State banks prime the buy-to-let timebomb: BoE fears surge in loans to landlords could hit the economy when interest rates go up
By Alex Hawkes, Financial Mail on Sunday
The boom in buy-to-let lending, which has prompted the Bank of England to warn of a risk to stability, is being fuelled by a surge in lending to landlords by Britain’s state-backed banks.
Analysis by The Mail on Sunday reveals that Royal Bank of Scotland tripled its new lending to landlords in 2014, while Lloyds increased its stock of buy-to-let loans by £3billion to £53billion last year.
Total lending to landlords to buy properties is almost £200billion, the Bank of England said this month. It makes up 15 per cent of total loans, having represented just two per cent in 2000.
Surge: The boom in buy-to-let lending is fuelled by a rise in lending to landlords by state-backed banks
The Bank has said it is worried that the buy-to-let market could be hit harder by a rise in interest rates, and that forced selling by landlords could exacerbate house price falls and lead to big losses for banks. The Chancellor, meanwhile, moved in last week’s Budget to restrict the ability of high-earning landlords to claim back interest costs against tax.
A high proportion of buy-to-let loans are interest-only, a form of riskier lending that has become less popular for owner-occupiers.
Of the £53 billion that Lloyds has lent to landlords, the bank said that £48 billion was on an interest-only basis. Almost two-thirds of RBS’s £11.6billion in buy-to-let lending is interest-only.
Ray Boulger, a mortgage expert at broker Charcol, said: ‘With buy-to-let you would expect to pay the loans when you sell the property. With a repayment mortgage the cashflow would be horrible. The monthly repayments would exceed rental income unless you were borrowing a very small amount.’
The preference for interest-only loans means borrowers are likely to be more affected when interest rates go up. But despite the growth in the market, some say there are safeguards in place.
Boulger said: ‘No lender is offering more than 80 per cent of a property’s value. In practice it is hard to get more than 60 or 65 per cent.’
The low loan-to-value ratios – which compare with figures of up to 95 per cent for owner-occupiers –mean that if property prices do fall, buy-to-let borrowers would be likely to lose only their own money rather than the banks’. Lloyds said that it used ‘strict internal measures’ to monitor its buy-to-let lending.
Stephen Noakes, managing director for retail customer products at the bank, said: ‘We assess affordability on buy-to-let applications using a wide range of measures to stress test against different situations, including both rental and personal income assessments to ensure that landlords are not putting themselves at potential financial risk either now or should circumstances change in the future.’
An RBS source said that the bank had been ‘much more aggressive’ in the buy-to-let market. ‘We have streamlined our processes to make it easier, had more attractive rates and seen our lending increase,’ the source said.
RBS has stressed that it applies rigorous tests to its lending including a maximum loan to value ratio of 75 per cent for buy-to-let deals.

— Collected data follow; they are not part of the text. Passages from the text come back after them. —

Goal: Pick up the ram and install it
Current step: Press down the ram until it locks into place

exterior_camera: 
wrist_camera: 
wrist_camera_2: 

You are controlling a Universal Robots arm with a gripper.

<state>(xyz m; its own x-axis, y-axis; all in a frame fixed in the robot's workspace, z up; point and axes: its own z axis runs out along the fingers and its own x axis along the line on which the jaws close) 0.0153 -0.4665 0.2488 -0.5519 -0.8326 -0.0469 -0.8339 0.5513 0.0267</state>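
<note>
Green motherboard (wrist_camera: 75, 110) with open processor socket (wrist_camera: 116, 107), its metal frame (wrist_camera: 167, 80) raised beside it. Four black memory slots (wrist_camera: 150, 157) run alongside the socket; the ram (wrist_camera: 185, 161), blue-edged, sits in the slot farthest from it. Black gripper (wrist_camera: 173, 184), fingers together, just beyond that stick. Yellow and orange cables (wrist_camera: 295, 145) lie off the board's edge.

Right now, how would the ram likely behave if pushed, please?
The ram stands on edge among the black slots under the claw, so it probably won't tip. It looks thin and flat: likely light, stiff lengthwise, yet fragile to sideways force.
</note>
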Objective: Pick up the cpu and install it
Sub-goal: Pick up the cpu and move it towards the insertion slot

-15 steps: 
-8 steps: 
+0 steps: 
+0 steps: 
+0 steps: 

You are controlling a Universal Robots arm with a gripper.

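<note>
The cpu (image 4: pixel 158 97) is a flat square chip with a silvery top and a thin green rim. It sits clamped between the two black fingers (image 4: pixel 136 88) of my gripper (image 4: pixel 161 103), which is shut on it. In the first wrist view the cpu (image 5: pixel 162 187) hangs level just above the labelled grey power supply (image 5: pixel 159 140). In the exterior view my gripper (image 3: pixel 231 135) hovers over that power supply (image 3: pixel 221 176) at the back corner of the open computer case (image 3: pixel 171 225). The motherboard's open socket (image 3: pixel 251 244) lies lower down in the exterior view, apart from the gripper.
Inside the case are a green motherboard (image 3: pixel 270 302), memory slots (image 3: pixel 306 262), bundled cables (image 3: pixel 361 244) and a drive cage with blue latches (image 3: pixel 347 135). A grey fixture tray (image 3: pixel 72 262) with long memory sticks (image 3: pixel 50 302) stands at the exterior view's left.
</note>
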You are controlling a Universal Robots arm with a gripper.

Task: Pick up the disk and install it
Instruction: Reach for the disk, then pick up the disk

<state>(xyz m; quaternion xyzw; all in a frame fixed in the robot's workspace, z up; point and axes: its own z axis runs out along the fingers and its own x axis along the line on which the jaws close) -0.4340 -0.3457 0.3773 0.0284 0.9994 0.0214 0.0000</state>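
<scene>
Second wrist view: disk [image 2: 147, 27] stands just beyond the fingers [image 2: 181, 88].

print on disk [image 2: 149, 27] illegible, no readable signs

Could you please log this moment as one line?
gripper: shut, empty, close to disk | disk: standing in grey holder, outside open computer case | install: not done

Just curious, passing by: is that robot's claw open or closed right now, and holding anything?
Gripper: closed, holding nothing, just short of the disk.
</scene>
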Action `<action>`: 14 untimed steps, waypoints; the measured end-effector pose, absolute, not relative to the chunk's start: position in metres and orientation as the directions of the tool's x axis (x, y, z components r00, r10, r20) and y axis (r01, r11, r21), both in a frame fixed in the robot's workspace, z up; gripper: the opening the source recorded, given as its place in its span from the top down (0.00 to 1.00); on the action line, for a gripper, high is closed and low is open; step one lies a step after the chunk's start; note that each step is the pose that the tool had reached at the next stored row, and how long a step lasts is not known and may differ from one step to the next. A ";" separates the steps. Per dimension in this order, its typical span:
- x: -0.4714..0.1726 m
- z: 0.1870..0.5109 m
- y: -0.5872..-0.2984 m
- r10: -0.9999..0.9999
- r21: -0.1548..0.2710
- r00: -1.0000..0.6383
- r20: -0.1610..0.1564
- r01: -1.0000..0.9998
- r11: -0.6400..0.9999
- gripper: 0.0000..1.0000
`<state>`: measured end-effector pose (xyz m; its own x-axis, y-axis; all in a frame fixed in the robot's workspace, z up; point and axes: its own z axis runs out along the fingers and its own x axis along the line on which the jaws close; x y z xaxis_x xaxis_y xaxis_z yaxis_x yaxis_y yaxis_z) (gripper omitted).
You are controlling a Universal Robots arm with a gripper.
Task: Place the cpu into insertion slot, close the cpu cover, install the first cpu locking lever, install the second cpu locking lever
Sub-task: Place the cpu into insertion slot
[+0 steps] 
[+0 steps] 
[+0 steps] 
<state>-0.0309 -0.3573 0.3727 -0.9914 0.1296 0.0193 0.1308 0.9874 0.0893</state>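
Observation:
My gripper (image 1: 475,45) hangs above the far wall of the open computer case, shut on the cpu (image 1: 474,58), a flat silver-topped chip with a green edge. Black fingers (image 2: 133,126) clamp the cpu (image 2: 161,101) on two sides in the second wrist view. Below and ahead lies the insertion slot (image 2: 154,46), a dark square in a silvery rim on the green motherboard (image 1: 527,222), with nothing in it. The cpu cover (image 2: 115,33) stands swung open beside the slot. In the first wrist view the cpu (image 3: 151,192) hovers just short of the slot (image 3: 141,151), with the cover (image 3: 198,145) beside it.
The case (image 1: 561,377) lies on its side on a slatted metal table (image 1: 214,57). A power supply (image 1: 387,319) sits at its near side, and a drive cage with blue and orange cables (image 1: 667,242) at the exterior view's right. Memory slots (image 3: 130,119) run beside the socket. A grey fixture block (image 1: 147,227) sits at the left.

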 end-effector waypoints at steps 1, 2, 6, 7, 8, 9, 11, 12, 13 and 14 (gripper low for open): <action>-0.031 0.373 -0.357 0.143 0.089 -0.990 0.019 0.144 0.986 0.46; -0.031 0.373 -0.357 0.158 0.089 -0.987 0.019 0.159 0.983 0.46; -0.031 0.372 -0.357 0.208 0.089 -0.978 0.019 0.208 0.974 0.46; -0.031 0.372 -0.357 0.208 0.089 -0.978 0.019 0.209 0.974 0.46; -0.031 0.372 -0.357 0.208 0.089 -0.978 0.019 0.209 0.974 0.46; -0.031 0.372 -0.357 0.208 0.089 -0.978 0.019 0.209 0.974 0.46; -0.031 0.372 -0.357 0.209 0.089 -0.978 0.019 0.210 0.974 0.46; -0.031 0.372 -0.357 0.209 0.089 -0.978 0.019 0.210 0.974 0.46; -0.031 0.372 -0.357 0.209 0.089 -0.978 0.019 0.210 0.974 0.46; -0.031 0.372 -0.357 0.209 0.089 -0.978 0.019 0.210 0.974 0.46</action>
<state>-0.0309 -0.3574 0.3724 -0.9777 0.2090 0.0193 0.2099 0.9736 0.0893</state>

The Bank of England has said it is worried in part because there are signs that lenders might be reducing their lending standards. It points to the fact that there are many more buy-to-let loans available now at high percentages of a property’s value. But mortgage experts contend that there are simply more mortgages available now than there were in 2013, in all sectors.
Buy-to-let lending has grown in recent years in part because the market hardly existed before the 1990s. Rental controls that were swept away in the 1980s led to the market becoming more attractive as an investment.
The Chancellor introduced new tax charges for landlords in last week’s Budget, which could pour some cold water on the market.
High-earning landlords can claim back 45p for every £1 of interest payments they make, but the changes will mean that they can only claim up to 20p for every £1.
The Treasury is phasing in the changes from 2017, and the move will cost the sector £665 million by 2020. A fifth of landlords are expected to be hit by the move.
Property tax expert Phil Nicklin at accountancy giant Deloitte said: ‘A landlord who borrows at even a modest level might end up paying more in tax than he makes in profit. This measure must make buy-to-let investment a less attractive proposition in future and may reduce the options for those who see it as an alternative to a pension.’
Mark Garnier, Conservative MP for Wyre Forest, said the Chancellor’s changes should bring private landlords’ tax relief more in line with the rates of relief companies could claim, currently 20 per cent.
He added: ‘Buy-to-let has massively distorted the property market, resulting in rises in prices. We also don’t particularly want the nation’s working capital in non-productive assets. When you have a buy-to-let you don’t employ people to create widgets or manufacture aircraft engines.’